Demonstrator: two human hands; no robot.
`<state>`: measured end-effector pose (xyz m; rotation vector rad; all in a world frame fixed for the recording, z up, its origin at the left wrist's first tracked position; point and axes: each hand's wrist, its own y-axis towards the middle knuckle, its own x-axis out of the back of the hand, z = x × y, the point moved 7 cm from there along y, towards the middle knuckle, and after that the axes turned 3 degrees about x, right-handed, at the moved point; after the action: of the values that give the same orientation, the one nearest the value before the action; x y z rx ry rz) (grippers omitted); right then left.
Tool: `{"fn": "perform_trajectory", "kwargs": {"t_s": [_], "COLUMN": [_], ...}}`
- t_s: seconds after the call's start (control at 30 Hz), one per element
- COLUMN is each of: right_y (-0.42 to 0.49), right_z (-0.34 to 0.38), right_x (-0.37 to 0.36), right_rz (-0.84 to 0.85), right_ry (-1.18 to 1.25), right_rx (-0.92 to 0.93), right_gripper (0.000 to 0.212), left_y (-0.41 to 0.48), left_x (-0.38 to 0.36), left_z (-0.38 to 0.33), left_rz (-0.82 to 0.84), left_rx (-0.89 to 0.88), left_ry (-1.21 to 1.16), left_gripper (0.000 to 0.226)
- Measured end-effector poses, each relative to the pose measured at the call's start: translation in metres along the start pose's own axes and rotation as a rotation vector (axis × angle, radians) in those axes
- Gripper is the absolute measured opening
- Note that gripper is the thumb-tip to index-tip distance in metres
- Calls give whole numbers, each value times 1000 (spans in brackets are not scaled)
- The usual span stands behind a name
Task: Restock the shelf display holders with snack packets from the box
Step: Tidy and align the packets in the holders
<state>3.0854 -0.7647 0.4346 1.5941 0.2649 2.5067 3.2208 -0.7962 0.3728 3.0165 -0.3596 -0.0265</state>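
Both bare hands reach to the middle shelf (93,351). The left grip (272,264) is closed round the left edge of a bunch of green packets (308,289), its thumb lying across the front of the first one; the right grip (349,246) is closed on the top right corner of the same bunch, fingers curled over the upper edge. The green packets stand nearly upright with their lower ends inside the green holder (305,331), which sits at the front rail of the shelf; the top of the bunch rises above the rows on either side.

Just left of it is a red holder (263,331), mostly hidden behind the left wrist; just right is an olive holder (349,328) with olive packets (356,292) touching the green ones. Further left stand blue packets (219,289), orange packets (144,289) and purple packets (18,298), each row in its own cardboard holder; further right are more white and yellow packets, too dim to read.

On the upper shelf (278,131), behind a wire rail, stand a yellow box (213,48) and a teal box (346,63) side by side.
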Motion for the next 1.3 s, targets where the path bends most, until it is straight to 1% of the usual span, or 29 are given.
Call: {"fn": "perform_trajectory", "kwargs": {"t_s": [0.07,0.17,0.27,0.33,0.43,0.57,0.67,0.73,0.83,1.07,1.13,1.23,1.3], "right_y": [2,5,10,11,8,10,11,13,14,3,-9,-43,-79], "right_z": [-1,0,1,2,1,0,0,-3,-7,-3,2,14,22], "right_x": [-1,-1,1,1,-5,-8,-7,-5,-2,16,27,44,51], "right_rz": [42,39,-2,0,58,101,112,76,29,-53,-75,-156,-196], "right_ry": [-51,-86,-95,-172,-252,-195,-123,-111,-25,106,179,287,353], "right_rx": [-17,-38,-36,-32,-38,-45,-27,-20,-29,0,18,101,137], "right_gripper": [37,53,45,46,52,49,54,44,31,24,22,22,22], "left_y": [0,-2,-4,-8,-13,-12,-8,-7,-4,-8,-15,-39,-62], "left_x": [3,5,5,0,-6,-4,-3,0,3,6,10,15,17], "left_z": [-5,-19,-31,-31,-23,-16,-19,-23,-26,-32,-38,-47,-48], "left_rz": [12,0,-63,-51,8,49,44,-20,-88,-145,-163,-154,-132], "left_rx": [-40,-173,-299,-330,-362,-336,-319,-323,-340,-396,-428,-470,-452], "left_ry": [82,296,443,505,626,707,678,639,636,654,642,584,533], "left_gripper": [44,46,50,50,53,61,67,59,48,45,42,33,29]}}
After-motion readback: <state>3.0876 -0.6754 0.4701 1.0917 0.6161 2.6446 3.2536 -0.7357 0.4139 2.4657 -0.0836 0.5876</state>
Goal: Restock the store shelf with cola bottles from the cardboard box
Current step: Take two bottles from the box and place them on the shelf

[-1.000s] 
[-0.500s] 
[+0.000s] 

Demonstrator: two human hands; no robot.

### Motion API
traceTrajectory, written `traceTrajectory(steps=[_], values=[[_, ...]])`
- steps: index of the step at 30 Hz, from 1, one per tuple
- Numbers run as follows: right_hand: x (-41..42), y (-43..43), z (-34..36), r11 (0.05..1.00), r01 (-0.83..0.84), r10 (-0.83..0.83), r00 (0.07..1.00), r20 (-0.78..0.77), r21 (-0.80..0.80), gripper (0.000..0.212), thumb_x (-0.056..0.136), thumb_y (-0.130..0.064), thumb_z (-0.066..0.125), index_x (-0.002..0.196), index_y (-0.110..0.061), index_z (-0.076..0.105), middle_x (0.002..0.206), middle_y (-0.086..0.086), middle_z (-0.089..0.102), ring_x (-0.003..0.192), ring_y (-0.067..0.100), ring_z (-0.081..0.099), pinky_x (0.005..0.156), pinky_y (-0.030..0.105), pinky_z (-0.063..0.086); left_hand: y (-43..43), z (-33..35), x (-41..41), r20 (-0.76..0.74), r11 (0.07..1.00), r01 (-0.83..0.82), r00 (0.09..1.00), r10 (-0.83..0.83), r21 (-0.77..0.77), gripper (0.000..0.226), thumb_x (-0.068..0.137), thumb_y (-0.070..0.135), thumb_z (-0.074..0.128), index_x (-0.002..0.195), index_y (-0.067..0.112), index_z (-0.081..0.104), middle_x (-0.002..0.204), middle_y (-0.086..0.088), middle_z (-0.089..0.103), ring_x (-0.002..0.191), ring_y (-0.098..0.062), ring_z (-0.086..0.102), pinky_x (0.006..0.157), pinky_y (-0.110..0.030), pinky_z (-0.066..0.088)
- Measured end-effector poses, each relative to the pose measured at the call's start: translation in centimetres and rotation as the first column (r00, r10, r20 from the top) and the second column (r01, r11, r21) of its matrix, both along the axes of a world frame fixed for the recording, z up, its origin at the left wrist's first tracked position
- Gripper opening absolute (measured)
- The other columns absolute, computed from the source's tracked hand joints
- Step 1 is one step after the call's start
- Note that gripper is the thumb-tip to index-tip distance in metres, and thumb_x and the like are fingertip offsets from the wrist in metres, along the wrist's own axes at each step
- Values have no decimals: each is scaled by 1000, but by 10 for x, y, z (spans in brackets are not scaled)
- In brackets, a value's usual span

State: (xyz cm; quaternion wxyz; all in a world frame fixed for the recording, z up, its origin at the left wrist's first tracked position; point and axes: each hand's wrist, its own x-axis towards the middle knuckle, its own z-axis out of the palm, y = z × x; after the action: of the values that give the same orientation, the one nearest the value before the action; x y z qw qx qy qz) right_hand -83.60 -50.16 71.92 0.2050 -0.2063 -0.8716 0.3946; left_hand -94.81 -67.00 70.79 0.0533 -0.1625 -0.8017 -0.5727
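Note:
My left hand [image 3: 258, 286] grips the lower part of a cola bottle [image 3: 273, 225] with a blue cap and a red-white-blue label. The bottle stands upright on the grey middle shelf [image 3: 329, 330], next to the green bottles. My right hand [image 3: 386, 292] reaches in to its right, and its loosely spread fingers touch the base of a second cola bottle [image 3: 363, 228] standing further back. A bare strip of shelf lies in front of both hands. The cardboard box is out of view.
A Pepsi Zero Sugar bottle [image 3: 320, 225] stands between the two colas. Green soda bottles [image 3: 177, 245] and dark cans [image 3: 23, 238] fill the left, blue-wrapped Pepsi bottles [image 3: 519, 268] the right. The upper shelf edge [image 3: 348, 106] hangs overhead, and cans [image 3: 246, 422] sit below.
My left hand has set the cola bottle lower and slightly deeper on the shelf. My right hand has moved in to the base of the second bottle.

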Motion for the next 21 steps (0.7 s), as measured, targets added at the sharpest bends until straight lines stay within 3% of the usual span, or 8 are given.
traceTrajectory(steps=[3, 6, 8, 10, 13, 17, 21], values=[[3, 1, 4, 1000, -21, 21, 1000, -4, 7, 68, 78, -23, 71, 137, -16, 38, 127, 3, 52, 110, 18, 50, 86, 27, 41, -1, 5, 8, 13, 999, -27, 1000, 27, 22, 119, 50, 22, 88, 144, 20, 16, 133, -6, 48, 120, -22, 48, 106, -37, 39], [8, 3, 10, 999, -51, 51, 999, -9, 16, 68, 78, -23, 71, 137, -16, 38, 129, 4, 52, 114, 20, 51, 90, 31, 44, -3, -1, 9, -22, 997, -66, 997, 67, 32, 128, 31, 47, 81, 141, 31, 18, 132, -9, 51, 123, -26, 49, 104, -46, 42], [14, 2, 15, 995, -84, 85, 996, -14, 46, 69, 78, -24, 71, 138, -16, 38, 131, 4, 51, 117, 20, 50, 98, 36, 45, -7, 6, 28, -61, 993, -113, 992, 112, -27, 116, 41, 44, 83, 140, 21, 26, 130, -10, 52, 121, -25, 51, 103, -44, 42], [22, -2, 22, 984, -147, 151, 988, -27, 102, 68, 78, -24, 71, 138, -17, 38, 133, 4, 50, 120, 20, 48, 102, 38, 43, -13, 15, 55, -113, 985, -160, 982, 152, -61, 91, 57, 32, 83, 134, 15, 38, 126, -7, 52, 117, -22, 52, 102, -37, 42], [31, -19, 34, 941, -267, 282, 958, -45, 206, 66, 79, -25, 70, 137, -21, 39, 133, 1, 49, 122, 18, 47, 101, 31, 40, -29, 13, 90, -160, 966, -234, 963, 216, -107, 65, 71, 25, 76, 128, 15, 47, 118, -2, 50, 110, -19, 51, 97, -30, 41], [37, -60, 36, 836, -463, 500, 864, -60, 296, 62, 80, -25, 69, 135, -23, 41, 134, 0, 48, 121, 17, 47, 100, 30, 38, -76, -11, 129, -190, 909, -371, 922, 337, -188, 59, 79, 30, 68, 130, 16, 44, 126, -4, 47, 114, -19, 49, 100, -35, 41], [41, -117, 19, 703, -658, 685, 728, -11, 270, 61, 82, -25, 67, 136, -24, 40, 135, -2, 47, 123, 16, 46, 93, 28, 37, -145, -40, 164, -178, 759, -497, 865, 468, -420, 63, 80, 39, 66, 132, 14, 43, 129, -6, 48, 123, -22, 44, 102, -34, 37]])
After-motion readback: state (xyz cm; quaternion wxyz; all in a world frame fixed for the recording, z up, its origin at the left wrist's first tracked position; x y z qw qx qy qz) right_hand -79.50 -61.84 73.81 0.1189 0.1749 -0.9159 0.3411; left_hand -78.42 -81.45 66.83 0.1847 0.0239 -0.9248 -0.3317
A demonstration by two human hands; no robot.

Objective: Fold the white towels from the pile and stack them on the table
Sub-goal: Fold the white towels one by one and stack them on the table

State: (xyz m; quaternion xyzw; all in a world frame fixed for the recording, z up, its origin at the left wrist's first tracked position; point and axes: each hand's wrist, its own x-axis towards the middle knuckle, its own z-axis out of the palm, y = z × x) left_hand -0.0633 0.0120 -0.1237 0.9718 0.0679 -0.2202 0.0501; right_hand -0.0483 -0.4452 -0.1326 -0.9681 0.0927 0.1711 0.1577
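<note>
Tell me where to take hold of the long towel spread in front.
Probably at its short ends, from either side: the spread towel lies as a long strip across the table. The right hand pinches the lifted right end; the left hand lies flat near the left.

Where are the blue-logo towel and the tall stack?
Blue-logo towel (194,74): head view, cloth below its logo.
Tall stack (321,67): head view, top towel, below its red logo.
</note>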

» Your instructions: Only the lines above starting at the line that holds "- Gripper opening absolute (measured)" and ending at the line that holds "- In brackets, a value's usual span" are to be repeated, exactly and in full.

» Answer area:
- Gripper opening absolute (measured)
- The other columns absolute, computed from the source's tracked hand joints
- Step 1 is one step after the call's start
- Note that gripper is the thumb-tip to index-tip distance in metres, and thumb_x and the like are fingertip offsets from the wrist in metres, along the wrist's own axes at each step
- Values have no decimals: each is scaled by 1000, but by 10 for x, y, z (spans in brackets are not scaled)
- In brackets, a value's usual span

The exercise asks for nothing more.